Thursday, January 25, 2007

"An Emotionally Distraught Time"

(Picture by Roger Colson)

Akiva commenting on Conflicting Emotions:

There are few times when ritual and structure are needed more than death. Though not needed by the primary participant, for family, friends, and community, such an emotional and meaning laden event can perhaps only be dealt with within a firm structure.

Baruch Hashem, I haven't been directly faced with such events very much. While not a young man, only a set of grandparents has left my life. My wife, on the other hand, has lost grandparents and parents and aunts & uncles, becoming in the process a literal expert on mourning and the customs of shiva (as well as the difficult, often extended, processes leading up to the need for such).

I've seen her advise, prepare, and ultimately console others. She speaks of how meaningful each step is, how wise the ways of Torah, our chachamim (our sages), and Hashem, in the kavod (respect) to the departed, and the consolation to the family still here in this world. How the shiva allows the shock to be processed and absorbed at a reasonable pace, how much the human touch of the consolers and people that help mean at such a time, and how it gradually returns the mourners back into the world of the living.

With an area in such need of dignity and humanity to the living, and such a strong desire to treat the departed with respect, it's incredibly difficult in many circumstances today where families are mixed with religious and non-religious, Jewish and non-Jewish, strange secular desires left by the departed, and sometimes greater concern over assets than people. Often we get lucky (so to speak), and it's possible to step into a place of confusion with a template, a plan so to speak, and be gladly accepted as someone who has a way when all others are lost. Other times, firm ideas hold sway and things that violate our understanding of the path of Torah and Hashem are going to occur.

When that's the case, it's time to consult our wise rabbonim (rabbi's), as well as our mashpia (spiritual mentor), for our own emotions will be struggling with our intellect and empathy for others. Consult, and follow the wise advise blindly. When emotions are strong, as they usually are at such times, it's not the time to be doing calculations yourself (such as does respect for the dead override what they might consider a chillul Hashem in confronting the mourners about grossly inappropriate actions and even potential spiritual damage to the deceased????). Even the best meaning intention can cause terrible damage at such an emotionally distraught time.

Be cognizant of the impact to oneself as well. Consult afterwards with one's rav, advisor or friend. Strong emotions need to be processed and settled into their proper place, not let run rampant.

These are great challenges with which to be faced.
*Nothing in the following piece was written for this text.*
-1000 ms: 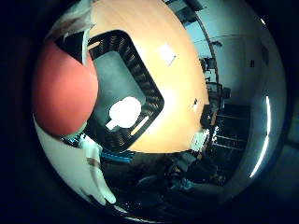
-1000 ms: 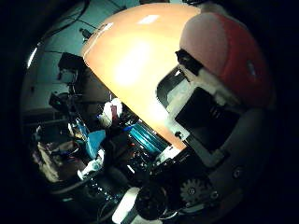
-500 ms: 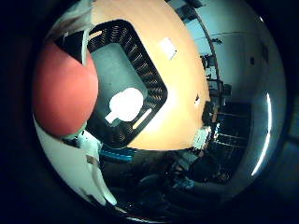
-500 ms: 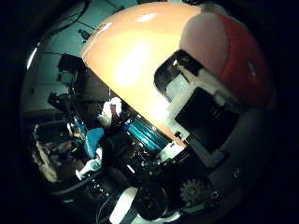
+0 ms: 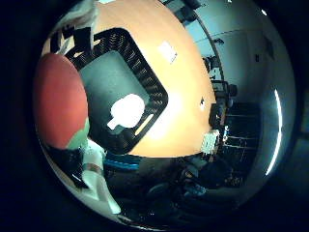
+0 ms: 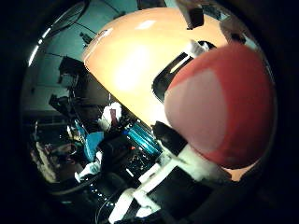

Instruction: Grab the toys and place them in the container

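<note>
My right hand (image 5: 99, 176) is curled round a red toy (image 5: 60, 106) that has a paler patch (image 6: 201, 116) and a bit of green at its base. The toy sits close against the palm and fills much of the thumb side view. A white finger (image 6: 154, 179) runs along beside it. Below the hand a black slatted container (image 5: 153, 89) stands on the orange table (image 5: 188, 82). A white toy (image 5: 126, 110) lies on the container's dark floor. The hand and red toy hang above the container's edge.
A small white sheet (image 5: 167, 50) lies on the table beyond the container. Past the table's edge are dark chairs (image 5: 219, 92), a teal object (image 6: 145, 137) and office clutter on the floor.
The red toy now fills far more of the thumb side view, having shifted against the palm. The container has slid across the little finger side view as the hand moved over it.
</note>
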`<state>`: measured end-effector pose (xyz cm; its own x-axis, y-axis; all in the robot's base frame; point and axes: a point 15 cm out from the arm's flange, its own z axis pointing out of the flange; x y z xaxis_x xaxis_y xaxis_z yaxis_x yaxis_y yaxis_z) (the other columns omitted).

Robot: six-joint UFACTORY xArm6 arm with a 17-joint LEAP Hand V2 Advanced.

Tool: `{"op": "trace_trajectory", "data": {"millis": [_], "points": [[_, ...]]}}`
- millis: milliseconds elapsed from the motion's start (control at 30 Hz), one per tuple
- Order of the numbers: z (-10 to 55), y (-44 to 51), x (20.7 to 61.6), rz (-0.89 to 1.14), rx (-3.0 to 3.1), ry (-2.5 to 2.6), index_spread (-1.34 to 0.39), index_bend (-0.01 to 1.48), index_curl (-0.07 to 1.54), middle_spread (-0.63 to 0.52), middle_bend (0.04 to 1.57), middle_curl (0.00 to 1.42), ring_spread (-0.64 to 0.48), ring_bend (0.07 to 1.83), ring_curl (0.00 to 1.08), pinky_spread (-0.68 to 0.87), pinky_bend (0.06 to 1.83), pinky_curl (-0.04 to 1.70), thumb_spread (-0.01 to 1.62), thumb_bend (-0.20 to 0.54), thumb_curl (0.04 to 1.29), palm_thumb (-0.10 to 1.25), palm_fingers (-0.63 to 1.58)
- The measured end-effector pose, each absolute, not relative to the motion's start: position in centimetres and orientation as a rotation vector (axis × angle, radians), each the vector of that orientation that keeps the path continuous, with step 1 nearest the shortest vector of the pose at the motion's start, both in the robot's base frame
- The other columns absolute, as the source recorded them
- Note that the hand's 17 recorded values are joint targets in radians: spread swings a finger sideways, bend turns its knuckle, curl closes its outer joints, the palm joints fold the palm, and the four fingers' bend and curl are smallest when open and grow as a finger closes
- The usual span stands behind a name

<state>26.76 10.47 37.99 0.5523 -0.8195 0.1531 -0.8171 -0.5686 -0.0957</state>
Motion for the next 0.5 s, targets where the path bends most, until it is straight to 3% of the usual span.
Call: {"op": "trace_trajectory", "data": {"millis": [200, 500], "points": [[37.62, 10.29, 26.54, -0.266, -2.778, 1.458, -0.43, 0.18, 0.44, -0.10, 0.44, 0.50, -0.07, 0.73, 0.44, 0.36, 0.75, 0.74, 1.02, -0.028, 0.30, 0.48, 0.16], [37.53, 10.31, 26.57, -0.264, -2.787, 1.448, -0.42, 0.17, 0.34, -0.08, 0.39, 0.42, -0.01, 0.64, 0.35, 0.50, 0.65, 0.60, 1.00, -0.027, 0.29, 0.47, 0.20]]}}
Recognize it as such and turn to the wisdom of Torah and Hashem, not just for mourning and ritual, but for human relations during a time of powerful emotions and sometimes heightened conflicts between values.
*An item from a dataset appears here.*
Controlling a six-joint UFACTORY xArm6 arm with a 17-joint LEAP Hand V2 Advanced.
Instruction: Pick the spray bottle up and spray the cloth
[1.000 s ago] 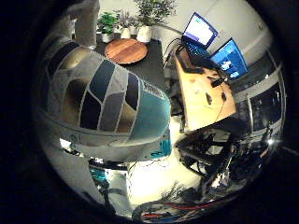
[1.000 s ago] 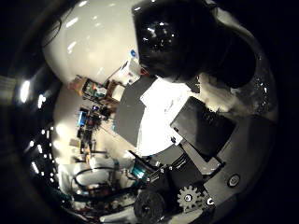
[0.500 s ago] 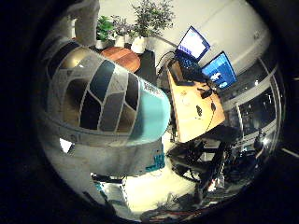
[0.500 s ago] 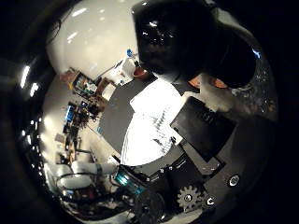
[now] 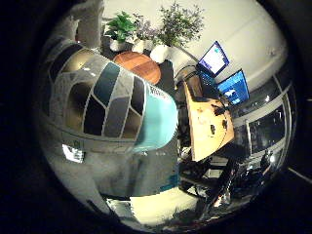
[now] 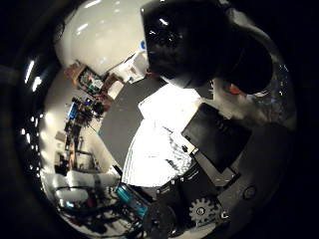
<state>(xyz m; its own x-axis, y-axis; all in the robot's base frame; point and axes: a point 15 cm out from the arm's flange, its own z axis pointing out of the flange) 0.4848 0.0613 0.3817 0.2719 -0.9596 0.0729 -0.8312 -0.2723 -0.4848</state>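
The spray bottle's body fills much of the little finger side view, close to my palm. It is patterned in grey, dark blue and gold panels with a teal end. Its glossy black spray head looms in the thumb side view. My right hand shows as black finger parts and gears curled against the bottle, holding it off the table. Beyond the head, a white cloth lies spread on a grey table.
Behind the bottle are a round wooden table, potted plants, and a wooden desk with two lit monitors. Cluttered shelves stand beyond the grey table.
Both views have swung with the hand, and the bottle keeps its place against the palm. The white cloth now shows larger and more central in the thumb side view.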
May Hashem help us all react in a worthy fashion at such times.

3 Comments:

At January 25, 2007 at 7:18:00 AM EST, Blogger A Simple Jew said...

Akiva: In the comments in the last posting, the general theme seemed to be telling me that I can't change people. I am not a person who tries to impose my belief system on others so I don't completely understand what these comments are trying to tell me. In the case of the funeral, I sat there silently. Are people taking issue with this, or with the fact that I felt these feelings and gave expression to them on this blog?

It was a no win situation. My parents also attended the funeral and I spoke to my mother about it a few days later. When I asked her to analyze it by putting religion on the side and look at it purely on an etiquette level - that of showing reverence/respect while in the presence of a deceased person - she told me that both her and my father thought that I had a valid point and the agreed with the accuracy of my observation. They also agreed that much of what transpired at the funeral was in very poor taste.

 
At January 25, 2007 at 8:00:00 AM EST, Blogger Akiva said...

If you had just walked into an office meeting and noticed that a few people were being mildly disrespectful to the boss, a few were doodling, whispering, using their laptop to check the sports pages, you'd just ignore it and go about your job of paying attention.

You might note it in a glancing way, "oh there's David again" and glance away.

But at a funeral, your strong emotions fire the thoughts.

People are surprised because the path of chassidus is ahavat yisroel. Even drawing a mental rebuke picture is out of character. And not such a good thing, leading to certain situations in Shamayim.

But it's a funeral of someone you cared for. And a very difficult situation.

Your response was not unreasonable, especially considering you kept in fully internal. Yet, you should discuss with your mashpia whether this unconvered a previously hidden area for further improvement. If so, then Shamayim has given you an opportunity through these circumstances.

 
At January 25, 2007 at 8:03:00 AM EST, Blogger A Simple Jew said...

Akiva: You have comforted me. Thank you my friend.